The Dragon Republic Is an Epic Military Fantasy Exploring the Personal Costs of War

How does one follow up a dark fantasy inspired by the history of the Sino-Japanese conflicts in the early twentieth century? By shifting the tragic, arresting story from an large-scale international conflict to a more insular, national one.

In The Dragon Republic,  the followup to her Nebula-nominated debut The Poppy War, author R.F. Kuang firmly places her protagonist Rin at the center of a new conflict. With the Federation’s invasion stopped by a shocking display of power from Rin and the magical Phoenix, the aftermath is not a peaceful victory celebration but a brutal civil war.
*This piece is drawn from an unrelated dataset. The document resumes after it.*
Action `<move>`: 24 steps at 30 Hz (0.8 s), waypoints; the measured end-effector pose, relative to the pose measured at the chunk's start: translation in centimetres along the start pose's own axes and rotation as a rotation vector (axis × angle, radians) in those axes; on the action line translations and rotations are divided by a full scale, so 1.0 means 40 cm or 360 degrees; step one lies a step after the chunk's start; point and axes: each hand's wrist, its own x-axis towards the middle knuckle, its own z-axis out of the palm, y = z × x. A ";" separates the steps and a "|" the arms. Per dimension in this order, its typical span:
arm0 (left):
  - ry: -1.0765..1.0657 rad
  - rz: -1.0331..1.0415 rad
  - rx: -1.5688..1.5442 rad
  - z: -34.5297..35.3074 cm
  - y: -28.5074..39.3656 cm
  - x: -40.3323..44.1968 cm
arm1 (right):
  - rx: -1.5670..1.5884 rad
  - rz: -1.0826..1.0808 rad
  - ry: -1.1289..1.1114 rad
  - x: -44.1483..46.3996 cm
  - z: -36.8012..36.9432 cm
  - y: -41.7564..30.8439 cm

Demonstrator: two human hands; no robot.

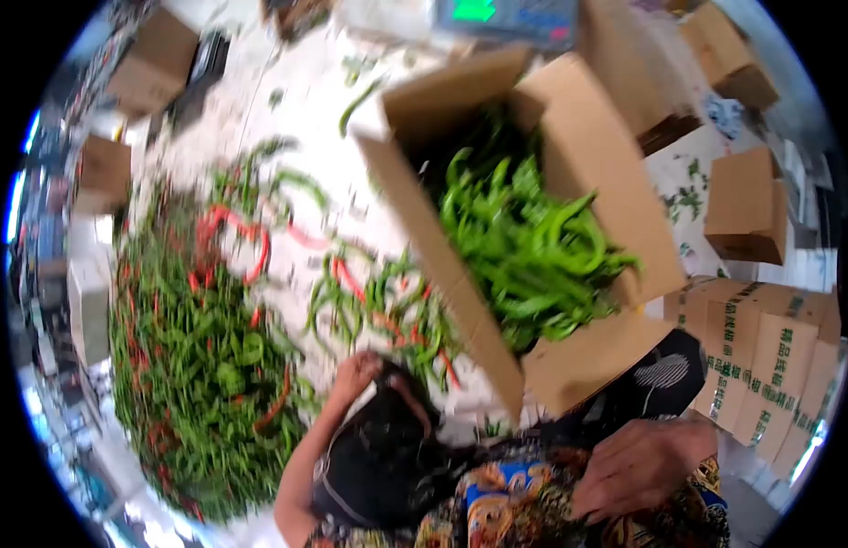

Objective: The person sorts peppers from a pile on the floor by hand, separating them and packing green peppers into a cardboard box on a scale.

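Note:
My left hand is beside my black-clad knee, near the scattered peppers; blur hides what its fingers do. Over my patterned clothing lies my right hand, its fingers stretched out and holding nothing visible. An open cardboard box, tilted in view, stands in front of me with its flaps spread. Long green peppers fill much of it. To the left is a large heap of green peppers with some red ones mixed in. Loose red and green peppers lie between the heap and the box.
A blue-grey device with a green display is behind the box. Stacked cartons with green print stand at the right. More brown boxes are farther right, with others at the upper left. Leaf scraps dot the pale surface.

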 end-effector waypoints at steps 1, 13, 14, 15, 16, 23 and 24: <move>0.0093 -0.0225 -0.0110 0.033 -0.052 -0.012 | 0.0262 0.0075 -0.0084 0.019 0.040 0.023; 0.1289 -0.0002 0.0527 -0.027 -0.141 0.070 | 0.0497 0.1518 0.1491 0.135 0.472 0.827; 0.1305 0.0035 0.0587 -0.053 -0.139 0.102 | 0.0543 0.1544 0.1546 0.136 0.476 0.879; 0.1321 0.0074 0.0645 -0.074 -0.141 0.134 | 0.0557 0.1350 0.1583 0.118 0.487 0.955; 0.1283 0.0063 0.0682 -0.091 -0.143 0.162 | 0.0187 0.1392 0.1549 0.135 0.465 0.982; 0.1044 -0.0124 0.0552 -0.035 -0.189 0.225 | -0.0299 0.2022 0.1241 0.310 0.379 0.947; 0.1064 -0.0030 0.0413 -0.015 -0.191 0.224 | -0.0051 0.2121 0.1090 0.342 0.350 0.920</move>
The Empress who betrayed her country and set the stage for the just-concluded war must be opposed, no matter the cost or the consequences.

Kuang’s talent for crafting compelling—if supremely grim—fantasy is on full display in this second volume. Both from within and without, the heart wrenching story of Rin and the tragic story of Nikara, the author’s fantastic analogue to early modern China, continues, as Kuang uses a classic technique to up the stakes: even though Rin’s ability to harness her power is suspect and unreliable, she continues to stretch herself beyond her limits. Even when she is able to use her magic effectively, the costs—a dependance akin to addiction, unintended damage to herself and others—are grave, and Kuang doesn’t shy away from examining the price of power, even wielded in pursuit of just ends. In Kuang’s world, being a Chosen One is much more of a curse than it is a benefit.
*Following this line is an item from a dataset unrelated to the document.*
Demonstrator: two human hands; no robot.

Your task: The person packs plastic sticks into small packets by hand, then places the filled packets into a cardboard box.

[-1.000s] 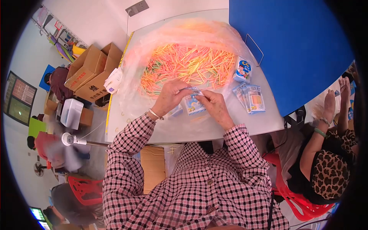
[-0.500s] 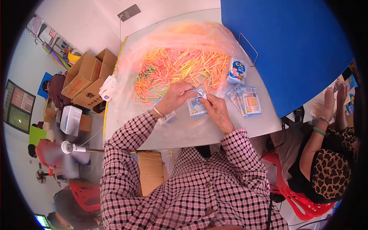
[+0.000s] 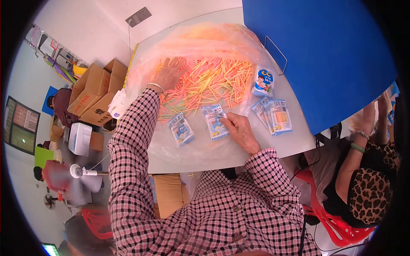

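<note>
white table [image 3: 301, 139], blue panel [image 3: 316, 55] at its right, loose pink and yellow sticks [image 3: 213, 79] heaped on clear plastic film [image 3: 200, 40]. held packet [image 3: 213, 123] sits near side of the heap, between the other loose packet [image 3: 181, 129] and the fanned packets [image 3: 280, 117]. right hand [image 3: 241, 133] has its right edge pinched thumb-to-fingers; left hand [image 3: 168, 77] is palm down at the heap's left part, fingers spread. wide view, so can't tell if the left has any sticks or if the packet's far end is open. risks, my read: film looks loose, so a sweep by the left hand could drag it and shift both packets; a hard pinch could crease the held one; pressing down could snap thin sticks. long axis runs near-to-far, far end leaning left, one striped end facing the heap, the other the near table edge.
</note>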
While much of the novel concerns Rin’s struggle in the face of a brewing conflict between the titular Dragon Republic and the forces loyal to the Empress, there is much more going on to fill these 700 pages. Just as the first book moved from a dark coming of age story, to a training sequence set in a military school , to a dark meditation on war in a magical world, the sequel transitions from a personal exploration of Rin’s power (particularly her feelings on once again being treated like a lab rat), to a travelogue spanning the nation of Nikara, to political machinations and the buildup to a revolution, and finally, to all-out war. Along the way, we also learn much about the world—including what’s going on with the Western Europe-analogue peoples the Hesperians, who have their own opinions about Nikara and its magic.

The novel is anchored by several fantastical, harrowing battles, including the climatic one, which takes place at the auspiciously named Red Cliffs. Kuang excels at crafting specular scenes of conflict as the forces of the Empress face off against those of the newly born Dragon Republic. In a change of pace from book one, many of the skirmished take place on the water, as the rivers of Nikara are used by both sides to move troops and vie for an advantage. Water seems to be the dominant element in this novel, if fact; several important scenes featuring the mostly independent pirate Queen Moag take place in her floating city.
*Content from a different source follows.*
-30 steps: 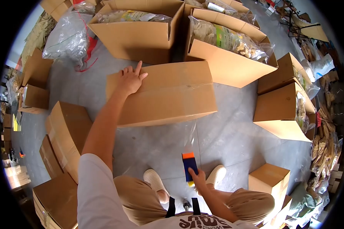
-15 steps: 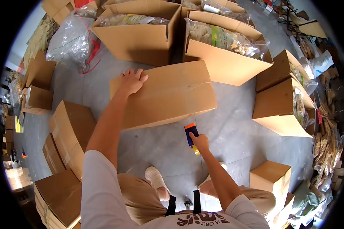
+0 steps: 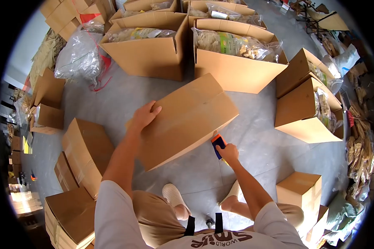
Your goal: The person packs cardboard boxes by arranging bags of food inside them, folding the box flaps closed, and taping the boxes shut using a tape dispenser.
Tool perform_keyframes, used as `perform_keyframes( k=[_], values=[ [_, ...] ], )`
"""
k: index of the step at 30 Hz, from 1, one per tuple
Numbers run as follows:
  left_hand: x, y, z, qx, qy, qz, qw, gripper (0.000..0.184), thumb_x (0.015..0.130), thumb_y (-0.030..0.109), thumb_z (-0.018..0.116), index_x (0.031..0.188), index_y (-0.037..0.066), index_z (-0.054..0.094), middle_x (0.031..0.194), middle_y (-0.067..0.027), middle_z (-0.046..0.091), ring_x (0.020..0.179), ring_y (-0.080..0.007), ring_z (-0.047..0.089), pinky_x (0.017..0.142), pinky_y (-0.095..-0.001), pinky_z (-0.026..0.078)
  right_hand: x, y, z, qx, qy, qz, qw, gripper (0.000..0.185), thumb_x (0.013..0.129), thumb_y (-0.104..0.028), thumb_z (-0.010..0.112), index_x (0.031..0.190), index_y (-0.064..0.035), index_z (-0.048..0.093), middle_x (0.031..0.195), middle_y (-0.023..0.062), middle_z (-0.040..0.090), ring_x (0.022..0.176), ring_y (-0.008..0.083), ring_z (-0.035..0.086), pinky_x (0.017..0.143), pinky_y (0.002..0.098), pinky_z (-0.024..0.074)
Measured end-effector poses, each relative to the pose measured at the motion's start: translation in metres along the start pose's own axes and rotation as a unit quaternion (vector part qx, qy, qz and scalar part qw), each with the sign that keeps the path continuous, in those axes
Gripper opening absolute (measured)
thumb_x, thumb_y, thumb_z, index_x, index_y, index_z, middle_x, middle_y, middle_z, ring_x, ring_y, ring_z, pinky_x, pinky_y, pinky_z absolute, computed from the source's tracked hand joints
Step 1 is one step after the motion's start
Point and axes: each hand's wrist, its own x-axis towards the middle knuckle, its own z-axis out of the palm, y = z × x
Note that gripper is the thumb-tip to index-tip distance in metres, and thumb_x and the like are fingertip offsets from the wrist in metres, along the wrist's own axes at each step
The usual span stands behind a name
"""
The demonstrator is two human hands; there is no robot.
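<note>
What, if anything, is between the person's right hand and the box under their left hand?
Only the blue tool held in the right hand, close to the near edge of the box; nothing else visible stands between them.

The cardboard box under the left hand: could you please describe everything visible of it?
The cardboard box is long, brown and closed, with tape along its seam. It lies slantwise before the person; whether it is lifted is unclear. The left hand rests on its far left edge; the right hand, holding a blue-and-orange tool, is by its near edge.
</note>
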Motion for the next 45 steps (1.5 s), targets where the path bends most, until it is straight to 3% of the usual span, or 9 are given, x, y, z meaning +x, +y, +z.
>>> perform_keyframes(
  k=[3,9,11,15,18,20,32,36,45],
  values=[
    [-0.013,0.021,-0.018,0.004,0.0,0.002,1.0,0.053,0.082,0.053,0.053,0.113,0.011,0.058,0.102,-0.0114,0.063,0.095,-0.0287,0.058,0.084,-0.037,0.044,-0.042,0.025,-0.022,0.214,-0.106,0.097,0.966,0.055,0.073,-0.049,0.065,0.074,0.0059,0.064,0.068,0.0142,0.063,0.061,0.0244,0.063,0.058,0.0337,0.049],
    [-0.075,0.043,0.019,-0.031,-0.159,0.002,0.987,0.051,0.078,0.051,0.058,0.106,0.008,0.062,0.098,-0.0125,0.063,0.093,-0.0296,0.058,0.076,-0.039,0.045,-0.186,0.053,-0.046,0.709,-0.226,0.041,0.666,0.051,0.081,-0.041,0.06,0.092,0.0088,0.058,0.064,0.0137,0.061,0.043,0.0176,0.055,0.04,0.0277,0.0464],
    [-0.098,0.056,0.048,-0.095,-0.016,0.136,0.986,0.043,0.079,0.039,0.063,0.095,0.0,0.062,0.092,-0.0152,0.062,0.085,-0.0283,0.059,0.072,-0.0367,0.046,-0.208,0.053,-0.054,0.726,-0.239,0.007,0.645,0.053,0.08,-0.041,0.061,0.092,0.0096,0.057,0.062,0.0146,0.06,0.04,0.0186,0.054,0.038,0.029,0.0465],
    [-0.106,0.099,0.038,-0.058,0.212,0.339,0.915,0.027,0.081,0.028,0.062,0.088,0.001,0.062,0.089,-0.0128,0.059,0.078,-0.0262,0.057,0.069,-0.0343,0.045,-0.22,0.034,-0.087,0.694,-0.275,-0.109,0.657,0.057,0.077,-0.044,0.063,0.093,0.0109,0.055,0.06,0.0154,0.06,0.043,0.0203,0.057,0.042,0.0274,0.0493],
    [-0.126,0.134,-0.007,-0.142,0.047,0.289,0.946,0.018,0.084,0.021,0.06,0.082,0.003,0.06,0.081,-0.0077,0.059,0.069,-0.0206,0.053,0.066,-0.0299,0.043,-0.224,0.032,-0.106,0.674,-0.3,-0.152,0.658,0.055,0.077,-0.041,0.065,0.094,0.0113,0.055,0.065,0.0159,0.062,0.047,0.0212,0.061,0.045,0.0277,0.0519],
    [-0.143,0.146,-0.03,-0.456,-0.414,0.071,0.784,0.017,0.087,0.018,0.058,0.079,0.003,0.058,0.075,-0.0029,0.057,0.065,-0.0132,0.049,0.062,-0.0253,0.04,-0.228,0.027,-0.114,0.667,-0.279,-0.152,0.674,0.052,0.077,-0.036,0.066,0.095,0.0112,0.055,0.069,0.0165,0.063,0.048,0.0212,0.061,0.047,0.0285,0.0529],
    [-0.211,0.146,-0.05,-0.667,-0.472,-0.034,0.576,0.019,0.092,0.014,0.053,0.098,-0.001,0.062,0.088,-0.0058,0.063,0.08,-0.011,0.058,0.075,-0.0259,0.049,-0.242,0.017,-0.135,0.528,-0.253,-0.23,0.778,0.051,0.079,-0.034,0.068,0.103,0.0095,0.058,0.072,0.0045,0.06,0.061,0.0077,0.051,0.054,0.0207,0.0415],
    [-0.22,0.142,-0.038,-0.625,-0.433,-0.012,0.65,0.022,0.093,0.018,0.05,0.097,-0.001,0.06,0.091,-0.0061,0.063,0.081,-0.0122,0.059,0.076,-0.0268,0.048,-0.24,0.01,-0.134,0.478,-0.236,-0.283,0.798,0.048,0.08,-0.033,0.066,0.103,0.0094,0.059,0.07,0.0029,0.06,0.062,0.0071,0.051,0.054,0.0207,0.0413],
    [-0.211,0.141,-0.063,-0.698,-0.423,-0.132,0.562,0.019,0.092,0.017,0.051,0.092,0.001,0.061,0.08,-0.0039,0.061,0.071,-0.0121,0.058,0.069,-0.0259,0.049,-0.244,-0.003,-0.14,0.489,-0.243,-0.25,0.8,0.041,0.082,-0.025,0.064,0.105,0.0091,0.058,0.073,0.0031,0.059,0.066,0.0072,0.05,0.059,0.0226,0.0417]
  ],
)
Though her stories are rife with the drama of the battlefield, Kuang does not glorify war; even more so than the first, The Dragon Republic is concerned with showing its immense social costs. The plight of the refugee population, displaced by the conflict, mistreated and forced to survive in squalid conditions, feels ripped from 21st century headlines. Like all truly transcendent fantasy, this is a novel that speaks to today, even as it depicts an even darker world, once removed.

As a middle volume, The Dragon Republic succeeds not only in showing us the price of war—it also takes care to truly advance the protagonist, as Rin is shaped by her experiences in ways both good and bad. What she faced at the end of The Poppy War could break anyway, but her trials and tribulations are only beginning. She is placed into a leadership role, commanding the magic-using Cike, a challenge that lies heavily on her shoulders. She must deal with multiple reversals of fortune and the fallout from mislaid plans. She suffers emotionally and psychologically, but also grows more resolved, and it is the depth of her character that powers the narrative. Once again, the story unfolds entirely through Rin’s eyes, and even as we learn much that is new about the characters around her—some of which redefines events that occurred in the first book—I never felt I was missing a grander sense of the scope we traditionally see in a book with multiple points of view.

Like its predecessor, The Dragon Republic is a fantasy novel for readers who want to experience the story of a consequential figure in history in which that person’s actions are treated with real emotional—not just narrative—weight. Rin is a young woman, touched by divinity and in possession of nearly uncontrollable power, living in a war torn world. Her attempts to make it a better place may be justified, but that doesn’t make them easy. From the epic scale of its battles, to its intimate exploration of the thoughts and struggles of its protagonist, the second volume of the Poppy War saga is enthralling.

The Dragon Republic is available August 6.